- **WORK REQUIRED**
Search the material below for the word "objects". Copy every line that has it.

- **STORED DATA**
________________________________________
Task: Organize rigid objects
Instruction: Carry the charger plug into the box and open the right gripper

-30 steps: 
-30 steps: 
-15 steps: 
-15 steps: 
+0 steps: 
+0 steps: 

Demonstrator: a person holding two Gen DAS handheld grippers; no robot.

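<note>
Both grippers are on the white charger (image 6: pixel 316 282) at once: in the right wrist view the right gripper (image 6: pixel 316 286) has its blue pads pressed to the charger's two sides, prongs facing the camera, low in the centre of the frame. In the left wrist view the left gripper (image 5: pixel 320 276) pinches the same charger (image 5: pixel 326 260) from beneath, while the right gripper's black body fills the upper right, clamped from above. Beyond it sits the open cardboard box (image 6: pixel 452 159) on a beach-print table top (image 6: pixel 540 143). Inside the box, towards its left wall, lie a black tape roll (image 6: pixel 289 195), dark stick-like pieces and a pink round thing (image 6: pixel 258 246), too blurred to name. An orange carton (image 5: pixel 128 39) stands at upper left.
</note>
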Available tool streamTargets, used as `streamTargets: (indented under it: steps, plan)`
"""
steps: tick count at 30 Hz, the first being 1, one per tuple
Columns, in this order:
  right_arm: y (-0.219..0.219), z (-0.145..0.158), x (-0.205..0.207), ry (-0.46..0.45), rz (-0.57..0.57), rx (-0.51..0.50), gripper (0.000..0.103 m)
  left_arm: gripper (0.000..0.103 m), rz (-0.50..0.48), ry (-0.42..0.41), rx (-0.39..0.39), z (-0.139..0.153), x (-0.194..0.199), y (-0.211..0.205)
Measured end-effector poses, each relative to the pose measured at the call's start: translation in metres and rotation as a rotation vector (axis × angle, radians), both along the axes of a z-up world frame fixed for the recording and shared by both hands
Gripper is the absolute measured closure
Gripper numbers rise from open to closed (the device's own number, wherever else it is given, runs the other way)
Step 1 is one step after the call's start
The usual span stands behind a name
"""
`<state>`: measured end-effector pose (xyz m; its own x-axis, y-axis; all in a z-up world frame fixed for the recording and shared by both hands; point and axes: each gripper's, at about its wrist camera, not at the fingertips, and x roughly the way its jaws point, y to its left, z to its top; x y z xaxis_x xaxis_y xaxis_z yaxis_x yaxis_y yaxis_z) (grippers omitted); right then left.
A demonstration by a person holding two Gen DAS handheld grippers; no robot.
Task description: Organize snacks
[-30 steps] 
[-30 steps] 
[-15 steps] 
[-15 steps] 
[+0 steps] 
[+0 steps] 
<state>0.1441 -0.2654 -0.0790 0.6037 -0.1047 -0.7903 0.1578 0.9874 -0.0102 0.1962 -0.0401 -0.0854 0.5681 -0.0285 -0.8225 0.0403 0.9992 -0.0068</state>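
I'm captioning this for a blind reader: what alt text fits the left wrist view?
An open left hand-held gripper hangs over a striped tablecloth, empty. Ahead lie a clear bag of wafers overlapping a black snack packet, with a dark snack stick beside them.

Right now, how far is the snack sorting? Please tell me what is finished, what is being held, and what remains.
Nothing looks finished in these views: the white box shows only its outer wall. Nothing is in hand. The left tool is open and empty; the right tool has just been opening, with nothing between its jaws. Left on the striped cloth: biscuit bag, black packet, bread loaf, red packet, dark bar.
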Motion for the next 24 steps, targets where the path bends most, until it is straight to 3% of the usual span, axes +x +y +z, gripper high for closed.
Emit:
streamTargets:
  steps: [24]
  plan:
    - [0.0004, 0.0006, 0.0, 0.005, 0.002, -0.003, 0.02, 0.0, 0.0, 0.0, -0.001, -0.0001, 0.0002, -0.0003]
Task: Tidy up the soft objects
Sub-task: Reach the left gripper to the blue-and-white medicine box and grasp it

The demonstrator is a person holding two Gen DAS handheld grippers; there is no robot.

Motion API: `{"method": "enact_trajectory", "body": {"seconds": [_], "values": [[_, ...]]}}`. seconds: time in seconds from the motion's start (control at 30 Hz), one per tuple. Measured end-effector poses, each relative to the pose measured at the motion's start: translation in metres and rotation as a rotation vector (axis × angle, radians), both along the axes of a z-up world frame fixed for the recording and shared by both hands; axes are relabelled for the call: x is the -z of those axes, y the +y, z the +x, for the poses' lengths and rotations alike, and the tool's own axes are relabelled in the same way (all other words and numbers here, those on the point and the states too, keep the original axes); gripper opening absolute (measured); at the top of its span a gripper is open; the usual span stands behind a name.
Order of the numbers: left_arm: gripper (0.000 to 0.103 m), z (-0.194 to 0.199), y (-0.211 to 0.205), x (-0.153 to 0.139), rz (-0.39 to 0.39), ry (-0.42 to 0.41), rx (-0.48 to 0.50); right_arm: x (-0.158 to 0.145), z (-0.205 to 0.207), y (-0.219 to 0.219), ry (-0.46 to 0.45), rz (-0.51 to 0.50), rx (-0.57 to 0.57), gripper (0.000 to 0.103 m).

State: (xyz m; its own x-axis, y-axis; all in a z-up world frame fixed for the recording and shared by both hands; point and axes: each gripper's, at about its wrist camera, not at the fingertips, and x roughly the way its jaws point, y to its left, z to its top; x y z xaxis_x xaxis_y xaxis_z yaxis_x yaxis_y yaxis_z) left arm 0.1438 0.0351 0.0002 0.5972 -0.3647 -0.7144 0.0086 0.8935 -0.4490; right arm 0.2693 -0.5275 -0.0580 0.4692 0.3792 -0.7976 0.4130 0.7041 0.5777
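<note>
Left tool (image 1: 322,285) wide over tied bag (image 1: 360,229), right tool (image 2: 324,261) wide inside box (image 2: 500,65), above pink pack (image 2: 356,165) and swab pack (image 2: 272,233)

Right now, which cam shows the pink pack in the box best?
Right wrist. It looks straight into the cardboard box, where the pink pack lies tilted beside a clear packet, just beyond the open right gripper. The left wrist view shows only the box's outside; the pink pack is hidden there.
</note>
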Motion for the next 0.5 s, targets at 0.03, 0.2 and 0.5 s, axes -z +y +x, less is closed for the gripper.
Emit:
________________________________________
- **EXPECTED ANSWER**
Task: Organize rigid objects
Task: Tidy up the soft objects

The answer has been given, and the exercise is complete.